* _Exercise instructions_
Go line by line through the records below. Copy whichever lines contain the string "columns".

* _Data under study_
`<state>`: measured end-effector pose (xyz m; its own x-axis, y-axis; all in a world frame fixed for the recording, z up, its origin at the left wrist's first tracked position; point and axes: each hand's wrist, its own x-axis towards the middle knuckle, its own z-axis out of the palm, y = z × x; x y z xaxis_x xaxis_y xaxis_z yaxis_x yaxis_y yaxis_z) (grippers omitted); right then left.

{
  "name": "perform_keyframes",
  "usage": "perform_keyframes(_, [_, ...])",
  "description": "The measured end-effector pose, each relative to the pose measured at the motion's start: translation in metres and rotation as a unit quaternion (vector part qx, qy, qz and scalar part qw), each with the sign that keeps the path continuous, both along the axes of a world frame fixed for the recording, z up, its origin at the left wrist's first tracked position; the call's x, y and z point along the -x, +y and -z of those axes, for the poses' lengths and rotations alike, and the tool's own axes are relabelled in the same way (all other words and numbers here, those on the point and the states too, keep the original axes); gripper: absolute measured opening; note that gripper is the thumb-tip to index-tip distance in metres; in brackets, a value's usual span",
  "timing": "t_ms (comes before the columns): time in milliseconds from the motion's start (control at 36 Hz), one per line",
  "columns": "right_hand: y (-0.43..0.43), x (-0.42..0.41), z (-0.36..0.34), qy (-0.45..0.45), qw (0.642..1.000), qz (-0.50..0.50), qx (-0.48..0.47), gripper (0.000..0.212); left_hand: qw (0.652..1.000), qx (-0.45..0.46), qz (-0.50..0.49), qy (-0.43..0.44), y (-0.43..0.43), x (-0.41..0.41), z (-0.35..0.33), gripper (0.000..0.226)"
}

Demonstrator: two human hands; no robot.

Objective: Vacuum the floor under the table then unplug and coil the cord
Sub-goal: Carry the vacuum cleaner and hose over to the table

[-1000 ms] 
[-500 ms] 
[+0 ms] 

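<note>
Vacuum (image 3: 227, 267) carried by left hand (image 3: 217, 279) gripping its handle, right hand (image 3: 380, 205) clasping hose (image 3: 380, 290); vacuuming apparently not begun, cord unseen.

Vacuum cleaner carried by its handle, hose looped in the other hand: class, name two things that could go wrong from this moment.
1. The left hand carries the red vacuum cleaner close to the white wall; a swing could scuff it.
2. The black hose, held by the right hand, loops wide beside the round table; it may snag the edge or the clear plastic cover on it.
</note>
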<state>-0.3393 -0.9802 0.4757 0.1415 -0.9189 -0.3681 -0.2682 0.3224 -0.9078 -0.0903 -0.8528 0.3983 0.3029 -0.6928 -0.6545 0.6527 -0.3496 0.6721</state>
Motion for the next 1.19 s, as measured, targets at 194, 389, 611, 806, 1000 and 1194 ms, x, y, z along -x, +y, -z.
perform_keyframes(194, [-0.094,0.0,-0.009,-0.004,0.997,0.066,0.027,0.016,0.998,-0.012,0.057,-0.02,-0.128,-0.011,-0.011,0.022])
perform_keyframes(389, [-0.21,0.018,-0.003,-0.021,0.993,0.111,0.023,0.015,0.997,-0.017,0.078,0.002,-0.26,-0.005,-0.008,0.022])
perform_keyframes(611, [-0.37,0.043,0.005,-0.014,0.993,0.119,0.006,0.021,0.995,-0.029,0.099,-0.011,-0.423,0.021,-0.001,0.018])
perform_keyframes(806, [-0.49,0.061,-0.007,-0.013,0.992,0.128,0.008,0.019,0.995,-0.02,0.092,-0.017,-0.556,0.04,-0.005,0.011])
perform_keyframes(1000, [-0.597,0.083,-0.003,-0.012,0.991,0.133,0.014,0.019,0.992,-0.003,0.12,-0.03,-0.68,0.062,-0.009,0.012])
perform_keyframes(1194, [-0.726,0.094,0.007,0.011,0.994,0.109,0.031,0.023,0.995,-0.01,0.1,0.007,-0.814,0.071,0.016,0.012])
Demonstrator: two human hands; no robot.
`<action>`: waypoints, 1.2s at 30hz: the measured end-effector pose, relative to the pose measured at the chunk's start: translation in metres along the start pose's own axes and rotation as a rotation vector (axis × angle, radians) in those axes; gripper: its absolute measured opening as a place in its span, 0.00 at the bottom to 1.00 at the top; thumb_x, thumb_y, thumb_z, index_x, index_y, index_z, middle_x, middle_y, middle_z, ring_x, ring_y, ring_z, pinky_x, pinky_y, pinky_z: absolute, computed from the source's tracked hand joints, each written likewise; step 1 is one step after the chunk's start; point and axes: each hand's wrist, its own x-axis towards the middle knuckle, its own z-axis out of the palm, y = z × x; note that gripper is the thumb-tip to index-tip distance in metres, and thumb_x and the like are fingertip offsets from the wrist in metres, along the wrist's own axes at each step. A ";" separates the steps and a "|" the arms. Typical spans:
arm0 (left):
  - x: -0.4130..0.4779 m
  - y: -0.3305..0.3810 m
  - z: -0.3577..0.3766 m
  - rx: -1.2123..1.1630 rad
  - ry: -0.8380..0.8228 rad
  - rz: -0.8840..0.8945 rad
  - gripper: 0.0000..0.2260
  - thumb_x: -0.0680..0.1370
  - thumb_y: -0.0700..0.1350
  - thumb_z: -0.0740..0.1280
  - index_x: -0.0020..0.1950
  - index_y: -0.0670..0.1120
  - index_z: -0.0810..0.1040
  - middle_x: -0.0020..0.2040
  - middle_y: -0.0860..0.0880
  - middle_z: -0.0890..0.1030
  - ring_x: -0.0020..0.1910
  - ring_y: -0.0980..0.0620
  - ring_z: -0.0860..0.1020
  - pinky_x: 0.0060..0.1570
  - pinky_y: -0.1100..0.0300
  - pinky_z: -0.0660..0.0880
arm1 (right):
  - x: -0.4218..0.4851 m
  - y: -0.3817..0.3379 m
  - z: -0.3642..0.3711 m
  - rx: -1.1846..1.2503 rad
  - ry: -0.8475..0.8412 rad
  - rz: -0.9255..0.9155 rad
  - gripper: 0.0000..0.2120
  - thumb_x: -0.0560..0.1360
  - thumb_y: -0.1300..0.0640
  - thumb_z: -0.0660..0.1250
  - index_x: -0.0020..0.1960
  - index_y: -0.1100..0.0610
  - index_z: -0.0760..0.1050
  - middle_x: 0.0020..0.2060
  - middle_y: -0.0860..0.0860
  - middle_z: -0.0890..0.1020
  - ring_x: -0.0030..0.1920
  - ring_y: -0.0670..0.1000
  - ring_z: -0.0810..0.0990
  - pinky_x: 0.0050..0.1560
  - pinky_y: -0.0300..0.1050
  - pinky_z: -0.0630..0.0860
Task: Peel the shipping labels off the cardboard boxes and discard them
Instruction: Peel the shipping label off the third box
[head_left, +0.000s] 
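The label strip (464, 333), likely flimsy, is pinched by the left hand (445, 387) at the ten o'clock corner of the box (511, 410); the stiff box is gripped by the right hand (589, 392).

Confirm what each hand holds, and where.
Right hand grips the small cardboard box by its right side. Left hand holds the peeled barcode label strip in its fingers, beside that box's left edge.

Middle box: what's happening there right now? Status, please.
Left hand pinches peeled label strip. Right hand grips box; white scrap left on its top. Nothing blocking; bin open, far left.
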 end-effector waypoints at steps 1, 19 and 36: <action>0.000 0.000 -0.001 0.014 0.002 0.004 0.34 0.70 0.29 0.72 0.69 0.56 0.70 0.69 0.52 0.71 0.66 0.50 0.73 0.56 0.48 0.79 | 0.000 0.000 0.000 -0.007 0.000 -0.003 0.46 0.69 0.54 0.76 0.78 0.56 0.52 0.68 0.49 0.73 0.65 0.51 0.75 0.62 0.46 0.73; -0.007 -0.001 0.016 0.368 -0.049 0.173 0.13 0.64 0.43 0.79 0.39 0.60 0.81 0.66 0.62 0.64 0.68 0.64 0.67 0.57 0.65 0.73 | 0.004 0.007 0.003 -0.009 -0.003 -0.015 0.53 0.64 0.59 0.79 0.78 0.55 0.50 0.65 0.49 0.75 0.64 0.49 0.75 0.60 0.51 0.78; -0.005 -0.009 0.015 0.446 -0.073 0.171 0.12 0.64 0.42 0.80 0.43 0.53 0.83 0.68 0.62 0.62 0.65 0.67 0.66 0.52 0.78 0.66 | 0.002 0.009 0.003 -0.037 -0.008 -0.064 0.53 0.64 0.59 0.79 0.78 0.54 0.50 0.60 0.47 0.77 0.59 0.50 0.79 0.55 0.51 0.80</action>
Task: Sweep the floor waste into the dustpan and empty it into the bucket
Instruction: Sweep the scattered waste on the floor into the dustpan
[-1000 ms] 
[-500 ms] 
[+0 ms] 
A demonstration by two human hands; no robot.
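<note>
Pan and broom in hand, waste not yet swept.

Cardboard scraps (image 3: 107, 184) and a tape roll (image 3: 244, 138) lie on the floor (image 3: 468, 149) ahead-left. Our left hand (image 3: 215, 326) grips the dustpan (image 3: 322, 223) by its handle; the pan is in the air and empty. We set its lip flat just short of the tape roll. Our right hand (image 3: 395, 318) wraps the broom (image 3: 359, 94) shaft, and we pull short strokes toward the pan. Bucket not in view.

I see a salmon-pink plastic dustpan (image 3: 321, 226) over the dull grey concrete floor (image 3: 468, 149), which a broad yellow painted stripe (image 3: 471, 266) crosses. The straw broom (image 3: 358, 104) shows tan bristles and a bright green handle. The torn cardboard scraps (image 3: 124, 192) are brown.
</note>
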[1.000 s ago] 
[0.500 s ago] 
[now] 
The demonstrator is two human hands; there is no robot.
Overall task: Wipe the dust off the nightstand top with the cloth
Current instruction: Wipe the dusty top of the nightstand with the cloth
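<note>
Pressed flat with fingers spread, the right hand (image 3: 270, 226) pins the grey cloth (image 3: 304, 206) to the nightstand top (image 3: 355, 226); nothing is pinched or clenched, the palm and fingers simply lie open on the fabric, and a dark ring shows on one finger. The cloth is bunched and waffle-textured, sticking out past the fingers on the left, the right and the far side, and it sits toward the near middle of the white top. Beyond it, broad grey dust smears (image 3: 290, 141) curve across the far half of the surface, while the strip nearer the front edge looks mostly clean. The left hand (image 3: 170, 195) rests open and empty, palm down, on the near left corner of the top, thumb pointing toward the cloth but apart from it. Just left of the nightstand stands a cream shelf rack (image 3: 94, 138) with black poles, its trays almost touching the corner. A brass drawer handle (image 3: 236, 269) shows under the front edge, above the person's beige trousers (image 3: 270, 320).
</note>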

* _Written response_
  "timing": "t_ms (comes before the columns): time in milliseconds from the motion's start (control at 36 Hz), one per line",
  "columns": "right_hand: y (-0.43..0.43), x (-0.42..0.41), z (-0.36..0.34), qy (-0.45..0.45), qw (0.642..1.000), qz (-0.50..0.50), qx (-0.48..0.47), gripper (0.000..0.212); left_hand: qw (0.652..1.000), qx (-0.45..0.46), qz (-0.50..0.49), qy (-0.43..0.44), y (-0.43..0.43), x (-0.41..0.41), z (-0.35..0.33), gripper (0.000..0.226)"

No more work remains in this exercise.